Dataset content
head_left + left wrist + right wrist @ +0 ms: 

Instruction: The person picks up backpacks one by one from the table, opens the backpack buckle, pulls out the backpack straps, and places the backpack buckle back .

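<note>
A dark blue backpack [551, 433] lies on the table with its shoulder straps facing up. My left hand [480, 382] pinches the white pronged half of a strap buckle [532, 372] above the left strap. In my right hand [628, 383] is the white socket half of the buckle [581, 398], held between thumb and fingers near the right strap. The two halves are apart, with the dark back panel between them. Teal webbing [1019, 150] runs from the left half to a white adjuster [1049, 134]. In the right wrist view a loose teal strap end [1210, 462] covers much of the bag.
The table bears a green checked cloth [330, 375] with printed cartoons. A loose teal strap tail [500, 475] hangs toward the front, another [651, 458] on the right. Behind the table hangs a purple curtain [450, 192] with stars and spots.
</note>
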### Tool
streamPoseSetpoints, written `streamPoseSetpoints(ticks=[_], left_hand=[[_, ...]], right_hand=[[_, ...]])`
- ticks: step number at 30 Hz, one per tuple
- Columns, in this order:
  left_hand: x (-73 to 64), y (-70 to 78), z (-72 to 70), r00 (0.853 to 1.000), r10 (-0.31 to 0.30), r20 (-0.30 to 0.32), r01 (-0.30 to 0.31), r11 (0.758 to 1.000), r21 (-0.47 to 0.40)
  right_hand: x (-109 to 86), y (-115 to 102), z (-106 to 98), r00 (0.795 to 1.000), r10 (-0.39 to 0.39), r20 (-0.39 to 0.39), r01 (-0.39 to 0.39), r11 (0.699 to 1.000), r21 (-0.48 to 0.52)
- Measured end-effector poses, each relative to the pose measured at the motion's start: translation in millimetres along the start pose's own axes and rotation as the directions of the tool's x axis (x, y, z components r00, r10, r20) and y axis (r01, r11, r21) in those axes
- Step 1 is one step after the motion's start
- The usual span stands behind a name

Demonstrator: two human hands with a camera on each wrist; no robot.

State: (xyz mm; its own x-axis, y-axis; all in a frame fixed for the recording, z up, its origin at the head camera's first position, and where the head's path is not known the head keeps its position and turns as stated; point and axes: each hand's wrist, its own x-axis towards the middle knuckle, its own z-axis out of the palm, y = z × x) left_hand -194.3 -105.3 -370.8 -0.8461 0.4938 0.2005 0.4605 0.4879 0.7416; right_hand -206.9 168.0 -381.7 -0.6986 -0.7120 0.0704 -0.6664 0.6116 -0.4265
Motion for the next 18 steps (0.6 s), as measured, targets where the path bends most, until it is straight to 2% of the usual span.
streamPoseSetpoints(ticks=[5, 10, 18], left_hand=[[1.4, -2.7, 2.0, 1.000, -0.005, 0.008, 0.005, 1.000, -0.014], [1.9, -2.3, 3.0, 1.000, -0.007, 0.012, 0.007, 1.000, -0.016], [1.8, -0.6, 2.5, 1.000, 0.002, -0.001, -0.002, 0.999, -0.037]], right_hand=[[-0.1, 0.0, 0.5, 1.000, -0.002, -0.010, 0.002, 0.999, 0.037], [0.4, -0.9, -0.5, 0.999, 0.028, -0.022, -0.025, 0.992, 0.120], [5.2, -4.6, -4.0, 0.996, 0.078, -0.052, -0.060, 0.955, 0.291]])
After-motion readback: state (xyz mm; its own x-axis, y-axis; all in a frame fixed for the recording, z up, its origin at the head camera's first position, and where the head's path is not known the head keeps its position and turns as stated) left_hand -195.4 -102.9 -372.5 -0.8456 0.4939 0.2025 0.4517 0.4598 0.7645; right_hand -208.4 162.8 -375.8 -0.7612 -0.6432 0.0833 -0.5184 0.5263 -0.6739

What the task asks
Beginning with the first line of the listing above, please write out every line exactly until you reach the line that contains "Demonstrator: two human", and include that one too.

Final answer
head_left + left wrist + right wrist @ +0 ms: 

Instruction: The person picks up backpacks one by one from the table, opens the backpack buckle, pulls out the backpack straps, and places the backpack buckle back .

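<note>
A dark blue backpack [551, 433] lies on the table with its shoulder straps facing up. My left hand [480, 382] pinches the white pronged half of a strap buckle [532, 372] above the left strap. In my right hand [628, 383] is the white socket half of the buckle [581, 398], held between thumb and fingers near the right strap. The two halves are apart, with the dark back panel between them. Teal webbing [1019, 150] runs from the left half to a white adjuster [1049, 134]. In the right wrist view a loose teal strap end [1210, 462] covers much of the bag.
The table bears a green checked cloth [330, 375] with printed cartoons. A loose teal strap tail [500, 475] hangs toward the front, another [651, 458] on the right. Behind the table hangs a purple curtain [450, 192] with stars and spots.
</note>
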### Tool
streamPoseSetpoints, written `streamPoseSetpoints(ticks=[_], left_hand=[[_, ...]], right_hand=[[_, ...]])`
- ticks: step number at 30 Hz, one per tuple
- Columns, in this order:
  left_hand: x (-73 to 64), y (-70 to 78), z (-72 to 70), r00 (0.853 to 1.000), r10 (-0.31 to 0.30), r20 (-0.30 to 0.32), r01 (-0.30 to 0.31), r11 (0.758 to 1.000), r21 (-0.47 to 0.40)
  right_hand: x (-109 to 86), y (-115 to 102), z (-106 to 98), r00 (0.795 to 1.000), r10 (-0.39 to 0.39), r20 (-0.39 to 0.39), r01 (-0.39 to 0.39), r11 (0.699 to 1.000), r21 (-0.48 to 0.52)
- Measured end-effector poses, each relative to the pose measured at the motion's start: translation in millimetres along the start pose's own axes and rotation as the directions of the tool's x axis (x, y, z components r00, r10, r20) and y axis (r01, r11, r21) in those axes
- Step 1 is one step after the motion's start
- The usual span stands behind a name

Demonstrator: two human hands with a camera on each wrist; no robot.

There is nothing further to this exercise.